Most authors stop developing a page when it looks good and works the way they want it to. Very few take the time to run their pages through the various HTML- compliance tools to catch potential errors. Many of those who do try to test for compliance are so overwhelmed by the number of minor errors they have committed that they simply give up and continue to create bad pages that can be handled by good browsers.

Since the number of bad pages continues to grow, browsers cannot afford to start being strict. Any browser that tried to enforce even the most basic rules of the HTML standard would be abandoned by users who want to see web pages, not error messages. A vicious cycle ensues: bad pages force the use of lenient browsers, which encourage the creation of more bad pages. Break the cycle by vowing to create only XHTML-compliant content whenever you can.

16.4.4. Time, Money, and Standards

XHTML was developed as an XML representation of the HTML standard. It is intended, going forward, to become the single standard everyone should use to create content for the Web.

In a perfect world, standards are universally adopted and used. Full compliance is required of any document before it is placed on the Web. Conversion of legacy documents is done immediately.

In the real world, a shortage of time and money prevent the universal use of standards. Under pressure to quickly deliver something that works, developers turn out pages that work only well enough. Since browsers allow second-rate content to exist on the Web, the need to comply with a standard becomes a secondary issue, one that is too quickly ignored in the dizzying pace of web development.

16.4.5. Man Versus Machine

All is not lost, however. While XHTML is painful and tedious for humans to create, it is quite easy for machines to create. As the number of web authoring tools continues to increase, the pages created by these machines should be completely XHTML compliant. While it doesn't make much economic sense for a web author to spend a lot of time getting all those end tags in the right spot, it does make sense for the programmer developing an authoring tool to ensure that the tool generates all those correct end tags. The effort expended by the web author is leveraged exactly once for each page; the effort of the tool creator is leveraged over and over, each time the tool produces a new page.

It seems that the real future of XHTML lies in the realm of machine-generated content. XHTML is far too picky to be successfully used by the millions of casual web authors who create small sites. However, if those same authors use a tool to create their pages, they could be generating XHTML-compliant pages and never even know it.

If you are among that small community of developers who create tools that generate HTML output, you are doing a great disservice to your many potential customers if your tool does not generate excruciatingly correct XHTML-compliant output. There is no technical excuse for any tool not to generate XHTML-compliant output.
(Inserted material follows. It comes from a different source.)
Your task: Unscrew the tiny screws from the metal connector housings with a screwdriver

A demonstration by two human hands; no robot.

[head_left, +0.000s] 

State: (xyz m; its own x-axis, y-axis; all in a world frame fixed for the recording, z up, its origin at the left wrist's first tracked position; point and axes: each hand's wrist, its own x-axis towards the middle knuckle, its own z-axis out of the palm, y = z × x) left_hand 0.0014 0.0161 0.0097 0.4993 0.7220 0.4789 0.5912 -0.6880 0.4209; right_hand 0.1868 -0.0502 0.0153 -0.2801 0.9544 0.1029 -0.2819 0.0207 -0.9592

If there are compatibility issues surrounding how the output might be used (with an non-XHTML browser, perhaps), then the tool should provide a switch that lets the author select XHTML-compliant output as an option.

16.4.6. What To Do?

We recommend that all HTML authors take the time to absorb the differences between HTML and XHTML as we've outlined in this chapter. Given the resources and opportunity, you should try to create XHTML-compliant pages wherever possible for the sites you are creating. Certainly you should choose authoring tools that support XHTML and give you the option of generating XHTML-compliant pages.

One day, XHTML may -- and should -- replace HTML as the official standard language of the Web. Even so, the number of noncompliant pages on the Web will be overwhelming, forcing browsers to honor old HTML constructs and features for at least the next five to ten years. For better or worse, HTML is here to stay as the de facto standard for web authors for years to come.